Lorsque le jardinier atrabilaire

M’a demandé raison de cette noix

Que je croquais.

 

J’ai fait sur le vent du nord

Bouillir la boue sèche du chaudron

Puis à mon questionneur j’en ai servi l’essence

Et je l’y ai trempé.

 

Le tisserand n’a point encore roulé pelote

Du fil que je lui ai donné.

Cependant il me presse

De prendre sans retard

Mes trois lés apprêtés.

 

L’aile d’un moineau fut

Sur quarante chars chargée.

Les quarante chars ne l’avancèrent.

Alors est ainsi demeurée sur les chars immobiles

Cette aile déployée.

 

Un aigle par une mouche soulevé

Fut de trois cent pieds précipité.

J’ai vu la poussière de la terre.

Ce fut hier

Et c’est vrai.

 

J’ai lutté avec la chimère

Celle qu’on ne peut saisir.

Elle enlaça mes jambes

Ma jeta sur le sol.

J’ai dû souffrir.

 

Je ne sais qui de ces monts circulaires

Me lance cette pierre

Pour me défigurer.

Le poisson monte sur le peuplier

Pour lécher la poix et la saumure.

La cigogne accouche d’un âne.

Entendez-vous cette chanson ?

 

J’ai parlé bas à l’aveugle le sourd m’a compris

Le muet a dit ma secrète pensée plus haut que je ne puis.

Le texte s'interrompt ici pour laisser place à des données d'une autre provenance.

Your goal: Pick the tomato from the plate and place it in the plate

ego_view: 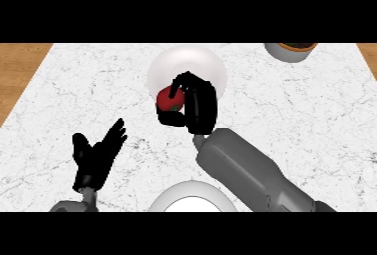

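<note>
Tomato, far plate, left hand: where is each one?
tomato (pixel 165 99), head view, on its visible red skin.
far plate (pixel 184 62), head view, on its bare white upper part.
left hand (pixel 93 155), head view, on its palm.

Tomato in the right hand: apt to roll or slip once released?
Likely to roll: the tomato looks round. Its smooth skin may be slippery, though the right hand curls round it. The rim of the near plate should probably contain it.

Between far plate and near plate the counter lies open, save the right forearm crossing it.
</note>
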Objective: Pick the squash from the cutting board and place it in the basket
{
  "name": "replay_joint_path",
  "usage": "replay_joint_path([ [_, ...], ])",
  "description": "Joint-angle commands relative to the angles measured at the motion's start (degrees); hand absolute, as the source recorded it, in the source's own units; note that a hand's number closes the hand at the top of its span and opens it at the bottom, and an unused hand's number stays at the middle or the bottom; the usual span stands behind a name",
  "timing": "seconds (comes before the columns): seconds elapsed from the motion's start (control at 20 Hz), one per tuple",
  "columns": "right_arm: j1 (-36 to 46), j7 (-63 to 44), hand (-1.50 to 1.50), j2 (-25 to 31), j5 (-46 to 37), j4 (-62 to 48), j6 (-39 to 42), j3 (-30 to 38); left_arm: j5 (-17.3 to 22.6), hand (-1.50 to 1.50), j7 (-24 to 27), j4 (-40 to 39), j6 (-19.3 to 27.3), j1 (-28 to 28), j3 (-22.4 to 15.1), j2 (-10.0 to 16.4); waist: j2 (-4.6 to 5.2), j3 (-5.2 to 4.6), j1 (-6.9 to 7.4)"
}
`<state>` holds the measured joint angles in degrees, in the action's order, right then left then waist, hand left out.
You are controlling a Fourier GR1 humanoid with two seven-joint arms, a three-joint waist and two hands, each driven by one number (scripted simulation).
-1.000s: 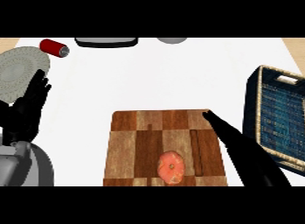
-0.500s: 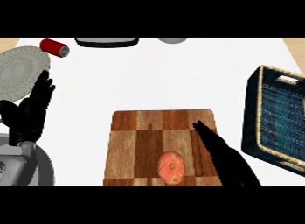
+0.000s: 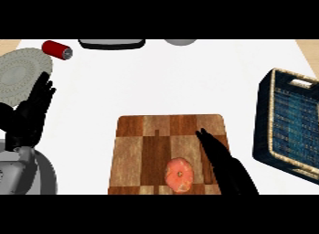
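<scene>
The squash (image 3: 178,174), an orange-pink rounded shape, lies on the near half of the wooden cutting board (image 3: 145,137). My right hand (image 3: 221,161) reaches in from the lower edge over the board's right side, fingers straight, just right of the squash with a narrow gap between them. The dark woven basket (image 3: 293,123) with a blue inside sits at the right edge of the counter. My left hand (image 3: 25,118) rests open at the left, fingers up.
A grey round plate (image 3: 13,75) lies at the far left, a red can (image 3: 56,49) on its side beyond it. A dark tray (image 3: 112,43) and a grey round object (image 3: 179,42) sit along the far edge.
My right hand has slid left across the board, from its right edge to beside the squash. The left hand has barely shifted.
</scene>
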<state>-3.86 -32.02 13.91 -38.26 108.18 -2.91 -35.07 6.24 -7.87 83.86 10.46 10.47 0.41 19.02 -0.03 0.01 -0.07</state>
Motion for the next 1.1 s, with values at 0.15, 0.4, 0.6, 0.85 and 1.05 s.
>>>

Yunus enfin a prononcé le mot qui n’est à rien semblable

Et dont le sens n’existe à cause des médisants. »

 

Yunus Emré

Poèmes

Choisis et traduit par Yves Régnier avec le concours de Burhan Toprak

GLM, 1949

dimanche, 29 décembre 2019

Natsume Sôseki, « Dénigrement de soi servant à clore le cahier des “Copeaux” »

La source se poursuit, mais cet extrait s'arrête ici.